El obeso propietario estaba trabajando en sus cuentas en la habitación delantera, mientras su esposa servía café en la habitación posterior a la llorosa Paulette, que miró sentimental a Ángel, apoyó luego la cabeza en los brazos y reanudó sus sonoros sollozos.
– Lleva llorando toda la noche -dijo el encargado de la pensión-. Estamos los dos rendidos.
– ¿Vino Jimmy, el irlandés, personalmente a buscar sus cosas esta mañana o le avisó a usted de que iba a marcharse?
– No, pero telefoneó.
– ¿A qué hora?
– Hacia las diez cuarenta y cinco. Dijo que estaba en el aeropuerto intentando cambiar el billete para volver a Dublín de inmediato, porque su padre había caído enfermo. Y que pasaría a recoger sus cosas un amigo.
– ¿Y cómo reconocerían ustedes a su amigo?
– Me enseñaría el carné de estudiante de Jimmy, con su fotografía, y así lo hizo cuando llegó poco después de la llamada. ¿Por qué tantas preguntas?
Ángel no quería descubrirse todavía.
– Es que anoche Jimmy nos dejó muy preocupados; estaba «colocado» y se separó de nosotros cuando volvíamos.
– Oiga, no creerá que fue él quién atacó a Paulette y luego decidió desaparecer…
– ¿Es eso lo que dice ella?
– No, ella dice que fue un hombre moreno. Todavía está muy asustada. No quiere decimos lo que le hizo el intruso -el propietario dio a Ángel un codazo y le hizo un gesto lascivo.
– No creo que tuviera tiempo de hacerle nada, con los gritos que empezó a dar.
– Yo no estoy tan seguro. Mi mujer cree que le hizo algo…, algo verdaderamente desagradable. Gritó a más no poder, ¿eh? -abrió la boca en otro gesto lascivo-. Hoy está demasiado asustada hasta para mirar por la ventana.
– ¿Qué pinta tenía el amigo de Jimmy? ¿Era también extranjero? ¿Irlandés?
– No, creo que era un nativo de habla española, aunque no habló mucho. Tenía un acento regional, yo diría que de por aquí. Me parece que le he visto por ahí alguna que otra vez en los dos últimos meses.

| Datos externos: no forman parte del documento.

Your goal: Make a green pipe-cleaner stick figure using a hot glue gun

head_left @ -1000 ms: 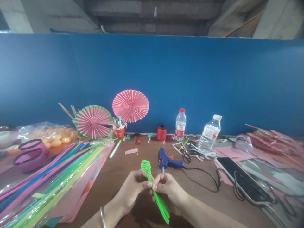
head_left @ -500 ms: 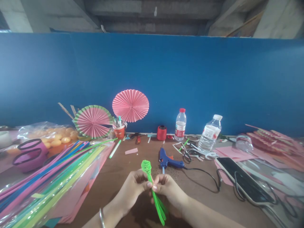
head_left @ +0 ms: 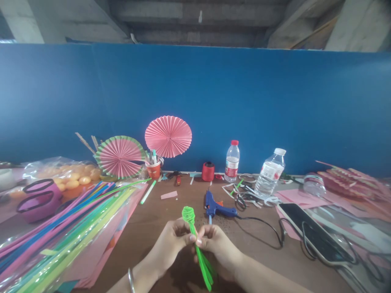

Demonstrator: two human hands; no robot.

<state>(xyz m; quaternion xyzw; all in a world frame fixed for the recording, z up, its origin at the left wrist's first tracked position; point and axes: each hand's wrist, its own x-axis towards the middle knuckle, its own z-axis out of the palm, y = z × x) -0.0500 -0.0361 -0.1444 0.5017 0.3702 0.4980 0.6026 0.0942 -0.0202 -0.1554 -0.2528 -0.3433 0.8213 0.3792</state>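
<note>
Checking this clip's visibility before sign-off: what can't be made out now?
All in the head view:
Green bundle, gripped part: hidden by left hand and right hand.
Pens' lower ends: hidden by red cup.
White-capped bottle, label print: too small.
White object: cut off by left edge.
Pink pile, far right: blurred.

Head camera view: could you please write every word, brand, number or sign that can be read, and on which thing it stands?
No text can be read.
Red-capped bottle: label print too small and blurred.
White-capped bottle: label print too blurred.
Orange cup: any print is too small to tell.
</note>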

– ¿Quiere decir que es de aquí, entonces? ¿Tal vez un empleado de alguna agencia de viajes?
– Pudiera ser, aunque dijo que era el amigo del irlandés. Curioso. Era un tipo extraño: muy alto y muy fornido y moreno. Y con una mirada bastante rara. ¿Por qué quiere saber todo esto?
– Me preocupa realmente que Jimmy haya podido caer en malas compañías… vendedores de drogas y gente así.
– No le pasará nada; seguro que a estas horas ya está en el avión.
Ángel cruzó la calle hasta el Red Lion y encontró el teléfono público libre.
– ¿Paco? Alguien que se ha hecho pasar por su amigo, se ha llevado todas las cosas de Collins de la pensión. ¿Quieres telefonear a Rompedizo y averiguar si el irlandés ha tomado un vuelo para Dublín o quizá para Londres o Manchester hoy?